Segment Open
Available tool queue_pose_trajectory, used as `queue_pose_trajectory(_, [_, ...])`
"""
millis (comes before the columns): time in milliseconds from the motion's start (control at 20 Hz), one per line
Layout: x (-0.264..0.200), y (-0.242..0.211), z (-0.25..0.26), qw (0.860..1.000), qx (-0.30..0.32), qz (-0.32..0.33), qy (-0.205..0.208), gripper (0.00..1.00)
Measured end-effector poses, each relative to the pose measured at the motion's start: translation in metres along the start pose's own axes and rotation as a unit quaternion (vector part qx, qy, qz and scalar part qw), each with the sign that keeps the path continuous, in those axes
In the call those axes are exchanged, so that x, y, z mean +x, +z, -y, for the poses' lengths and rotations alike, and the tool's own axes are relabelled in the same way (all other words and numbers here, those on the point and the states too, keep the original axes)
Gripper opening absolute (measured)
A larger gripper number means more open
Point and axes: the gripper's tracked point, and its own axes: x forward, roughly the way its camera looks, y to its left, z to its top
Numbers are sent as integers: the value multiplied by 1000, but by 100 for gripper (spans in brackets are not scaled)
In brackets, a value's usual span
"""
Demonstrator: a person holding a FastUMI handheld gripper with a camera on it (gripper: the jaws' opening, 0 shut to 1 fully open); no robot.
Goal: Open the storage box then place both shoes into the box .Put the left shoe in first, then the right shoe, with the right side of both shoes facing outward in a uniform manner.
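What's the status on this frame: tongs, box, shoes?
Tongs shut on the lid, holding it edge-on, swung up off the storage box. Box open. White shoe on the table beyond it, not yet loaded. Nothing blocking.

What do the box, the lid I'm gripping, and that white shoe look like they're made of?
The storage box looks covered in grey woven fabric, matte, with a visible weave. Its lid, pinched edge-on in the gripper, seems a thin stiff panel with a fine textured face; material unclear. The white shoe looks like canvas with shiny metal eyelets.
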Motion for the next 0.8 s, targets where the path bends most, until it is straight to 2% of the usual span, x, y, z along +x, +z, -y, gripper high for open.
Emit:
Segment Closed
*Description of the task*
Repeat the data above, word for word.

*Result of the task*
Available tool queue_pose_trajectory, used as `queue_pose_trajectory(_, [_, ...])`
"""
millis (comes before the columns): time in milliseconds from the motion's start (control at 20 Hz), one per line
Layout: x (-0.264..0.200), y (-0.242..0.211), z (-0.25..0.26), qw (0.860..1.000), qx (-0.30..0.32), qz (-0.32..0.33), qy (-0.205..0.208), gripper (0.00..1.00)
Measured end-effector poses, each relative to the pose measured at the motion's start: translation in metres along the start pose's own axes and rotation as a unit quaternion (vector part qx, qy, qz and scalar part qw), each with the sign that keeps the path continuous, in those axes
In the call those axes are exchanged, so that x, y, z mean +x, +z, -y, for the poses' lengths and rotations alike, and the tool's own axes are relabelled in the same way (all other words and numbers here, those on the point and the states too, keep the original axes)
Gripper opening absolute (measured)
A larger gripper number means more open
Point and axes: the gripper's tracked point, and its own axes: x forward, roughly the way its camera looks, y to its left, z to its top
Numbers are sent as integers: the value multiplied by 1000, but by 100 for gripper (spans in brackets are not scaled)
In brackets, a value's usual span
"""
Demonstrator: a person holding a FastUMI handheld gripper with a camera on it (gripper: the jaws' opening, 0 shut to 1 fully open); no robot.
Goal: Open the storage box then place both shoes into the box .Put the left shoe in first, then the right shoe, with the right side of both shoes facing outward in a uniform manner.
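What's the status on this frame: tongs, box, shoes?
Tongs shut on the lid, holding it edge-on, swung up off the storage box. Box open. White shoe on the table beyond it, not yet loaded. Nothing blocking.

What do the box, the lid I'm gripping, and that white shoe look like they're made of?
The storage box looks covered in grey woven fabric, matte, with a visible weave. Its lid, pinched edge-on in the gripper, seems a thin stiff panel with a fine textured face; material unclear. The white shoe looks like canvas with shiny metal eyelets.
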Motion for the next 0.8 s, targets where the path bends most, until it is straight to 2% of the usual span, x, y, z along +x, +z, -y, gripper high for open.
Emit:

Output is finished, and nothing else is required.